Looking to find your own relatives? Start with a good basic book on genealogy research, say most researchers. A number are available at local libraries, including:

"The Handybook for Genealogists: United States of America" by George B. Everton, editor, 10th edition (Everton Publishers, 2002, $59.95 hardcover)
"Organizing Your Family History Search: Efficient & Effective Ways to Gather and Protect Your Genealogical Research" by Sharon DeBartolo Carmack (F&W; Publications, Inc., 1999, $17.99 paper)
"Ancestry's Red Book: American State, County and Town Sources" by Alice Eichholz, editor, and William Dollarhide (MyFamily.com, Inc., 1992, $49.95 hardcover)
From there, you'll want to interview your relatives. Pedigree charts and questionnaire forms are available from a number of online sites, including the Church of Jesus Christ of Latter-day Saints' familysearch.org, which also provides Personal Ancestral File (PAF) software for free.
Most genealogy libraries publish their own guides, which are made available to researchers for free or a nominal fee. Their catalogs are often online, even though their collections may not be.
U.S. National Archives: 700 Pennsylvania Ave. NW. 8:45 a.m. to 5 p.m. Monday, Wednesday; 8:45 a.m. to 9 p.m. Tuesday, Thursday, Friday; 8:45 a.m. to 4:45 p.m. Saturday. 202/501-5400. See archives.gov/research_room/ genealogy /index.html.
Library of Congress: Thomas Jefferson Building, 101 Independence Ave. SE, Room LJ G42. 8:30 a.m. to 9:30 p.m. Monday, Wednesday, Thursday; 8:30 a.m. to 5 p.m. Tuesday, Friday, Saturday. See lcweb.loc.gov/rr/genealogy/.
The Library of Congress also provides access to a number of subscription genealogical databases, such as AncestryPlus or Heritage Quest. Its American Memory site (memory.loc.gov) provides documents and images related to local history. The library's catalog is also online.
Daughters of the American Revolution: 1776 D Street, NW. Library open 8:30 a.m. to 4 p.m. Monday through Friday, 9 a.m. to 5 p.m. Saturday. 202/879-3229. DAR online catalog is available at dar.org/library/onlinlib.html.
Church of Jesus Christ of Latter-day Saints Family History Library: 10000 Stoneybrook Drive, Kensington. 9 a.m. to 5 p.m. Monday through Saturday; extended hours 7 p.m. to 10 p.m. Tuesday and Thursday. 301/587-0042
In addition to the resources already described and a number of databases related to genealogy in Western Europe, the Family History Library offers computer access to the records of the Freedman's Bank, a savings and trust chartered by Congress in 1865 to benefit ex-slaves. The Freedman's Bank Records is a searchable database, compiled as a community service project by prisoners at the Utah State Penitentiary, that documents several generations of black Americans immediately following the Civil War. The records of the Freedman's Bank can also be purchased by calling 800/537-5971.
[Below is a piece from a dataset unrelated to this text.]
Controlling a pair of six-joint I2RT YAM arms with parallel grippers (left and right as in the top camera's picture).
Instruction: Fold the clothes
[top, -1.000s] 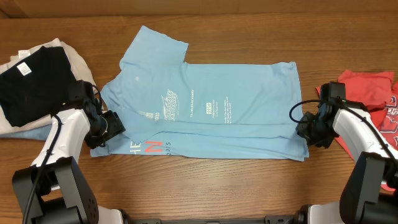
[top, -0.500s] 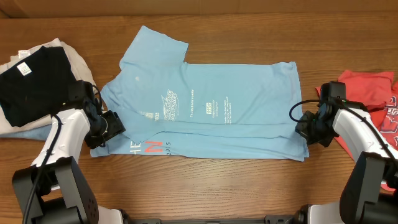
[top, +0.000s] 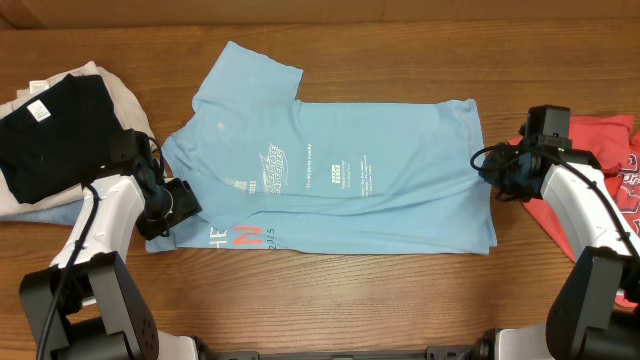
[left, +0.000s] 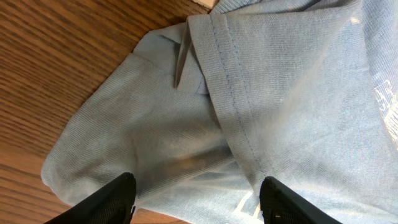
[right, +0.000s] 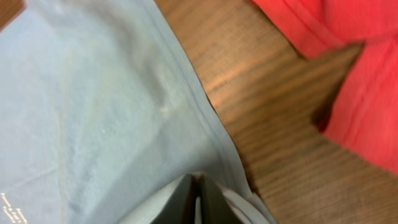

Don't forget county courthouse records, which include vital information about births and deaths, marriages, probate, and tax records.
Cemetery records can also be helpful. If you think you have a relative buried in Congressional Cemetery, go to congressionalcemetery.org for links to obituaries, newspaper files, and death certificates.
General Web sites can also help guide the search. They include: cyndislist.com, rootsweb.com, usgenweb.com, genealogytbox.com, ancestry.com, familytreemaker.com, geneaolgy.com, afrigeneas.com, ellisisland.org, archives.gov, loc.gov.